TASK STATEMENT =>
The answer must be every line of the records below that holds the word "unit".

Stored dataset items:
__________________________________________________

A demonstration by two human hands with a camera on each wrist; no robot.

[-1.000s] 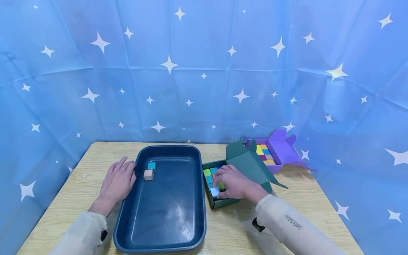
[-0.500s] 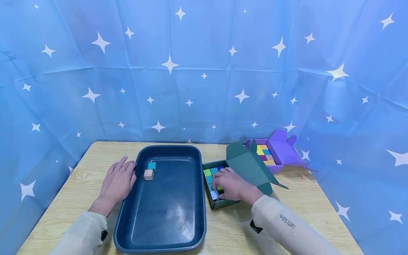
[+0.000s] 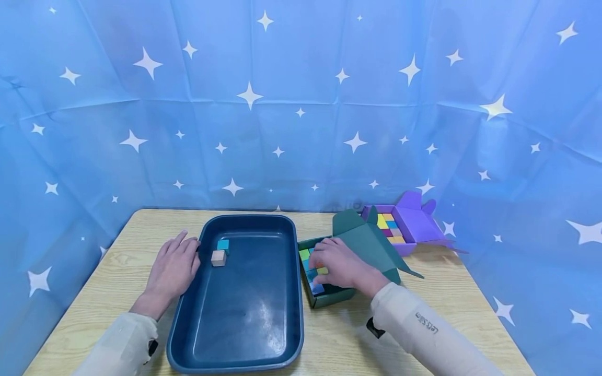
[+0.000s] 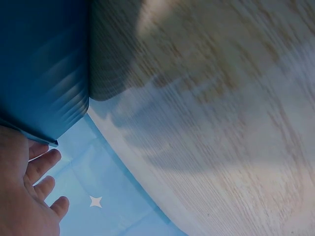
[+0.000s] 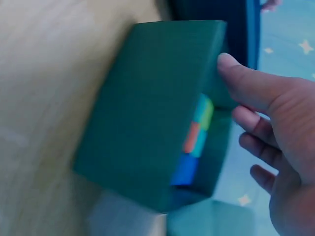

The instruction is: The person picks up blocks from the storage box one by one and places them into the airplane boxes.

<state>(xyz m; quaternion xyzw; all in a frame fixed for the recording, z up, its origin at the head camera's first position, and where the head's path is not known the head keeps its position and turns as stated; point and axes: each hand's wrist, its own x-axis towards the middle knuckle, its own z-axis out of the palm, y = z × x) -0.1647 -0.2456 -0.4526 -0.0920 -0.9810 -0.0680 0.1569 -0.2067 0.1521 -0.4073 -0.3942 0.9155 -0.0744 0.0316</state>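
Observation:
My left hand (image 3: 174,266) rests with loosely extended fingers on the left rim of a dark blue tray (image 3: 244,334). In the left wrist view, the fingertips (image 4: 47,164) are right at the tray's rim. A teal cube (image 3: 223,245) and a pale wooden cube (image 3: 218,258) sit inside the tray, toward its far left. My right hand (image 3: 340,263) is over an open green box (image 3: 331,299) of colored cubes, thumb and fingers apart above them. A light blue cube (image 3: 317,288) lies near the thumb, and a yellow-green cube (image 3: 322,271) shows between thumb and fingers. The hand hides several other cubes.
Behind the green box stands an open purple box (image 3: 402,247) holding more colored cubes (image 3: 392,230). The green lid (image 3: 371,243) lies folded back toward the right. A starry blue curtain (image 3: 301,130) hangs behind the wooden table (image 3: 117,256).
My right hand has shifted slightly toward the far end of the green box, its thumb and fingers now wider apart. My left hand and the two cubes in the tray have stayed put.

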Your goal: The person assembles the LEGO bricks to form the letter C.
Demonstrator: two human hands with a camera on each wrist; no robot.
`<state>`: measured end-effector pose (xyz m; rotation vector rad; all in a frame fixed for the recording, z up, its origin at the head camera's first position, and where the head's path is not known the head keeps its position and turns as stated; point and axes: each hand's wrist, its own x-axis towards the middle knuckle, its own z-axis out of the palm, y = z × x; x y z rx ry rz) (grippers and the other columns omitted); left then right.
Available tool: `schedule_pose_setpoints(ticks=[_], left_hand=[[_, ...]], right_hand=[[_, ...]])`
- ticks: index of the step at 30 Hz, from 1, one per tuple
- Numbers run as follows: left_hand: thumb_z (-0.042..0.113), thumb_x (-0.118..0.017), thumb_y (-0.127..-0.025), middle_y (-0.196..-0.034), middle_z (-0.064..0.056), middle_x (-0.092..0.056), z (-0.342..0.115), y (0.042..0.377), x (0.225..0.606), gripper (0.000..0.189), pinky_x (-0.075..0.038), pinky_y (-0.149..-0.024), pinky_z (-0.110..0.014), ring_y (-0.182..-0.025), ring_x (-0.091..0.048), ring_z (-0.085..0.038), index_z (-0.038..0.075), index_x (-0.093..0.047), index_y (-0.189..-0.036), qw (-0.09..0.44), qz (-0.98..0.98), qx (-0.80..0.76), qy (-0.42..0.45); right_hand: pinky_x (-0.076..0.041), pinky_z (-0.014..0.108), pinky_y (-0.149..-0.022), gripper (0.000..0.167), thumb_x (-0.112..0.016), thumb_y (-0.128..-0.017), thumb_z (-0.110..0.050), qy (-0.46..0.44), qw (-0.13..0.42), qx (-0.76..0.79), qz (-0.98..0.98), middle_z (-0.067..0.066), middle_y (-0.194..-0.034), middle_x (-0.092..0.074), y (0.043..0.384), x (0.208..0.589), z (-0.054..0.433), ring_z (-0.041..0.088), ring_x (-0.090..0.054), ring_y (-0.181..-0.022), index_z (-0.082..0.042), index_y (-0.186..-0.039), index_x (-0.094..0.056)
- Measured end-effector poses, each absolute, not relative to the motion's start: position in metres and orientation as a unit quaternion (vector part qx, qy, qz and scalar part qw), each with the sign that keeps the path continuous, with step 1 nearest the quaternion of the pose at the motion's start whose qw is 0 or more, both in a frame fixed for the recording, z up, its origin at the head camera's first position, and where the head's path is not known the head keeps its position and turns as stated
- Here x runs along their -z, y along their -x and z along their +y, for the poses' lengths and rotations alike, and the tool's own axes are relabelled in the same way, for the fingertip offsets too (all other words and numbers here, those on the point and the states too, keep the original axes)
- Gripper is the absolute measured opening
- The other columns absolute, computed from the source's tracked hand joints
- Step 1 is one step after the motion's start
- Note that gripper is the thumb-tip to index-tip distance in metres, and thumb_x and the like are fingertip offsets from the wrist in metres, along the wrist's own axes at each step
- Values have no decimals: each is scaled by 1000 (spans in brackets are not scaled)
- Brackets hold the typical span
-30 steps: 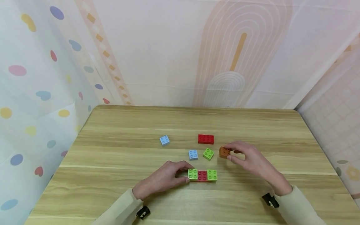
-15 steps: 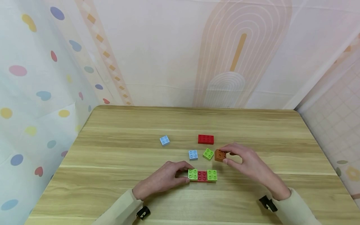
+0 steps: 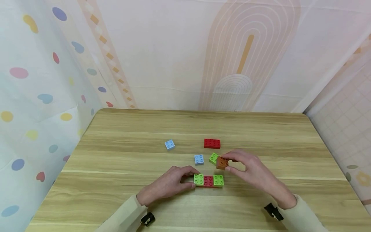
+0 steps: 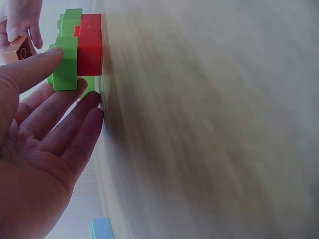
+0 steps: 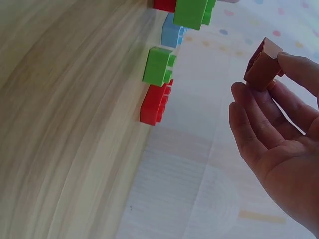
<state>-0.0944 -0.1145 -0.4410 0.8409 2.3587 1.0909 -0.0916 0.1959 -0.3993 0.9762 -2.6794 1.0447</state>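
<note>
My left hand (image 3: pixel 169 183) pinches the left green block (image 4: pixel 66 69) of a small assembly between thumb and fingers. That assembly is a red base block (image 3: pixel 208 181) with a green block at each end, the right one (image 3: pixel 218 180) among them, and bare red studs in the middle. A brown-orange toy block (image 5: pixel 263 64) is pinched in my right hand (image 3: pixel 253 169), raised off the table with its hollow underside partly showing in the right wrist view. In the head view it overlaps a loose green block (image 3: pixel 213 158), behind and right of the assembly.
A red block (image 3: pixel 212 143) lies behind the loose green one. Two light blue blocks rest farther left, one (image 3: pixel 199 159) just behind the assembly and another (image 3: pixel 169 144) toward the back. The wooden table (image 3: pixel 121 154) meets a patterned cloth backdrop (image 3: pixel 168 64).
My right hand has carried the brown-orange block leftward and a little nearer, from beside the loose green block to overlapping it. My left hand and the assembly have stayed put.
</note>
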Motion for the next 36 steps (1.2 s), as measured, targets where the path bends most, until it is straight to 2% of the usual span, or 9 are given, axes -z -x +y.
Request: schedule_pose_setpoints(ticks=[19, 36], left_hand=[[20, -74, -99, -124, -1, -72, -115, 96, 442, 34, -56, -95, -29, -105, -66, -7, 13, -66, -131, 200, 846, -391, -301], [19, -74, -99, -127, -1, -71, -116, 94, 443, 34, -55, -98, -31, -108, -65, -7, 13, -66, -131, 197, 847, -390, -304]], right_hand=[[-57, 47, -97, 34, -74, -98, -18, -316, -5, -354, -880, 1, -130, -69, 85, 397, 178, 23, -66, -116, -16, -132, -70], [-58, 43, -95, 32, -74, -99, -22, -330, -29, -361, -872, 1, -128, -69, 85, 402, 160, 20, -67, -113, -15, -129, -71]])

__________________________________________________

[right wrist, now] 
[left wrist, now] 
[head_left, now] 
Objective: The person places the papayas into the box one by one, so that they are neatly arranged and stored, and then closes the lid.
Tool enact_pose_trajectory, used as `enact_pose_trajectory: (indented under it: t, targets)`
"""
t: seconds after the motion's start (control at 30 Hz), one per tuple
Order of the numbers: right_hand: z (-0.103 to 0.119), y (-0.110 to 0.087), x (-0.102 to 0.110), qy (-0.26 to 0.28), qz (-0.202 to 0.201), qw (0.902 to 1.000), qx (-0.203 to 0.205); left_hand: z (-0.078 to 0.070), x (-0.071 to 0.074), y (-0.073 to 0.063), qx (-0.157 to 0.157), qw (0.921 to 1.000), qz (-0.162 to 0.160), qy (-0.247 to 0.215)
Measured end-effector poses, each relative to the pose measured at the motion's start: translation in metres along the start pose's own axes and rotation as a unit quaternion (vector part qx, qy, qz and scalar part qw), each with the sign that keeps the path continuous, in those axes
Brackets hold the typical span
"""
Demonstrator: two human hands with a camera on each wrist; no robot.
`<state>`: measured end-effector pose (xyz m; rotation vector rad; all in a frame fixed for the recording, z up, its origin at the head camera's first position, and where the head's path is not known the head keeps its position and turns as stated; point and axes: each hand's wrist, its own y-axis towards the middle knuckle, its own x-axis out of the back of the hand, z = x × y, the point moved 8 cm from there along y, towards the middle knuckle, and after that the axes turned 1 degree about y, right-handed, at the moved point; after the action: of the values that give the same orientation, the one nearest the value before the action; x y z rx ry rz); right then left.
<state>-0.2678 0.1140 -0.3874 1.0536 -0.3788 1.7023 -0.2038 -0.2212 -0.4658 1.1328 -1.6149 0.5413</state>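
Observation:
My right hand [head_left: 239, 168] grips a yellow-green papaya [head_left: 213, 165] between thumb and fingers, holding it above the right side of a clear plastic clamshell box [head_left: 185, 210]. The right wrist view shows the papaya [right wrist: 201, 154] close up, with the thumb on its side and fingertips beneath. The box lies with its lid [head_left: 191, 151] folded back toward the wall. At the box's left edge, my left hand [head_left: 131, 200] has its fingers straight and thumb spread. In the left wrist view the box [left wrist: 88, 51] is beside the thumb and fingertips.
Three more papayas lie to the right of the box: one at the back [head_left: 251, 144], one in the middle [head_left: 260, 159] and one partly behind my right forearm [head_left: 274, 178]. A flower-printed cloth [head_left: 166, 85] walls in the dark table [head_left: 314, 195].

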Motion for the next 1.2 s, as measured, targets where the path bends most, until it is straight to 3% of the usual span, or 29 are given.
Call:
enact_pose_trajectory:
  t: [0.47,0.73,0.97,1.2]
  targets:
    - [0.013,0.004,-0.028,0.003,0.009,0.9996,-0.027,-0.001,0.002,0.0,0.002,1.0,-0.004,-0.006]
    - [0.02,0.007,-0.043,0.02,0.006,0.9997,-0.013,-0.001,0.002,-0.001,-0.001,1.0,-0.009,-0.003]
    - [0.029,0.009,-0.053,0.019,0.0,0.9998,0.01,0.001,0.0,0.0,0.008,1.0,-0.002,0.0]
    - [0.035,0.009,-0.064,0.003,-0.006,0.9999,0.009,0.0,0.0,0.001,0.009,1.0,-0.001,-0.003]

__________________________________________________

REPLY TO THE TASK =>
- Measured end-effector poses, each absolute, not relative to the motion's start: position in metres and orientation as a unit quaternion (vector part qx, qy, qz and scalar part qw), each with the sign that keeps the path continuous, with step 1 nearest the quaternion of the pose at the motion's start whose qw is 0 or more, both in a frame fixed for the recording, z up, its origin at the head camera's first position, and where the head's path is not known the head keeps its position and turns as stated
Measured end-effector poses, each relative to the pose measured at the motion's start: translation in metres along the start pose's own axes and rotation as a unit quaternion (vector part qx, qy, qz and scalar part qw), each with the sign that keeps the path continuous, in those axes

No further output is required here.